▶ What you will do
Copy task. Retype the whole listing exactly, omitting any picture in it.

+++ Data extract

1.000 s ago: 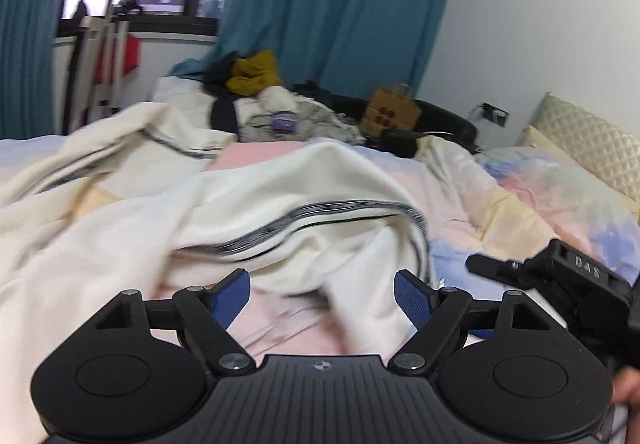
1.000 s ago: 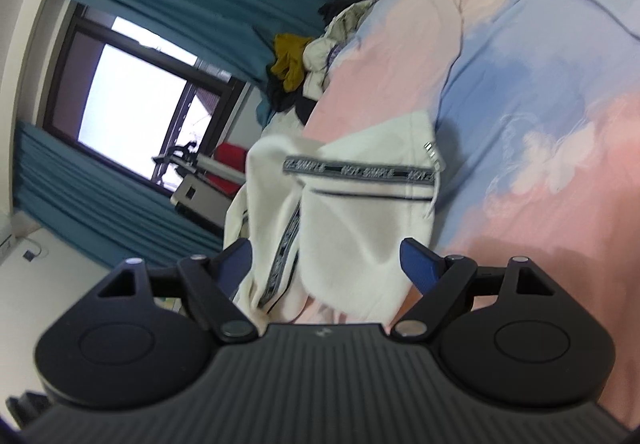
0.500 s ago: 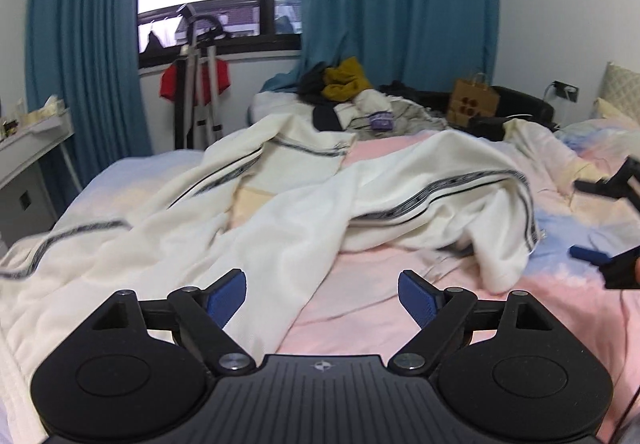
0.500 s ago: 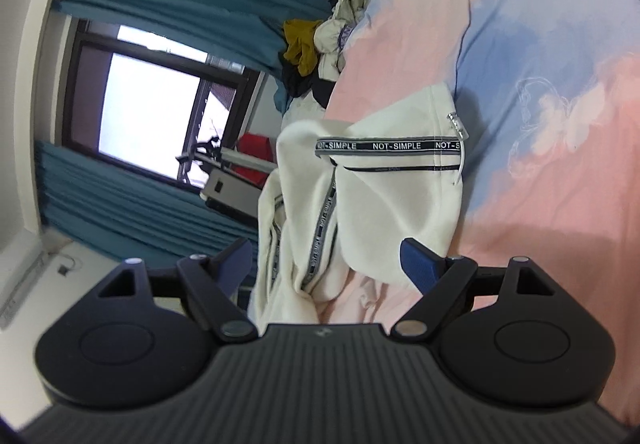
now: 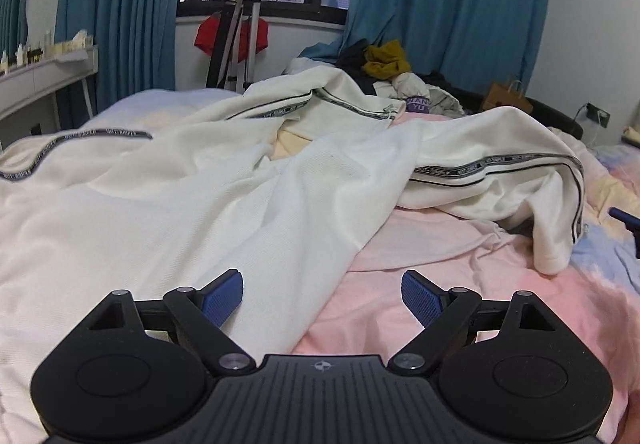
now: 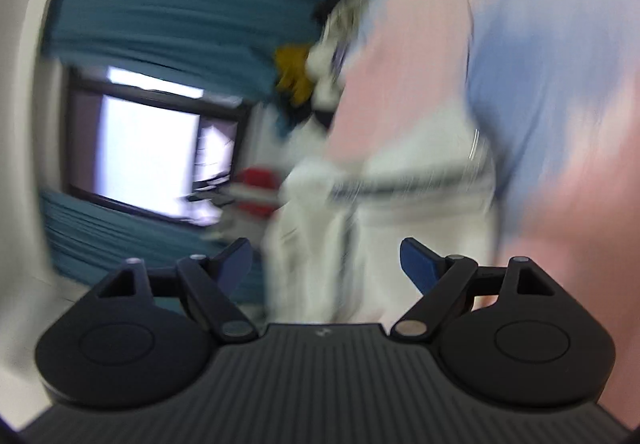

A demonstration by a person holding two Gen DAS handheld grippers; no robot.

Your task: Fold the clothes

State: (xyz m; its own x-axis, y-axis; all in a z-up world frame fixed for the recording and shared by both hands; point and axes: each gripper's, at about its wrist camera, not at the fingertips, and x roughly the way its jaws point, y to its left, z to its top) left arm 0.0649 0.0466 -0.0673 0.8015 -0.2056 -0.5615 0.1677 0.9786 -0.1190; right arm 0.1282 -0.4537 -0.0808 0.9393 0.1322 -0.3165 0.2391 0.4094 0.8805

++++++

▶ Output of the task
1.000 s ago: 
1.000 s ago: 
0.500 s ago: 
0.500 s ago: 
now: 
now: 

A demonstration by a person holding two Gen DAS handheld grippers; no robot.

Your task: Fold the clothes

State: (xyz m; its own x-axis, y-axis; all in a z-up world frame fixed for the recording and shared by both hands; point and axes: each gripper's, at about its wrist camera, not at the fingertips, and x roughly the way its jaws point, y to its left, z to its top) left arm 0.0649 0.0466 -0.0673 0.8015 -0.2056 -0.5615 0.1677 0.9786 -0.1190; right arm 0.1282 -0.4537 -0.0808 0.9393 0.1322 -0.3165 0.2391 0.4094 0.8805

What the exercise required has been answered in full.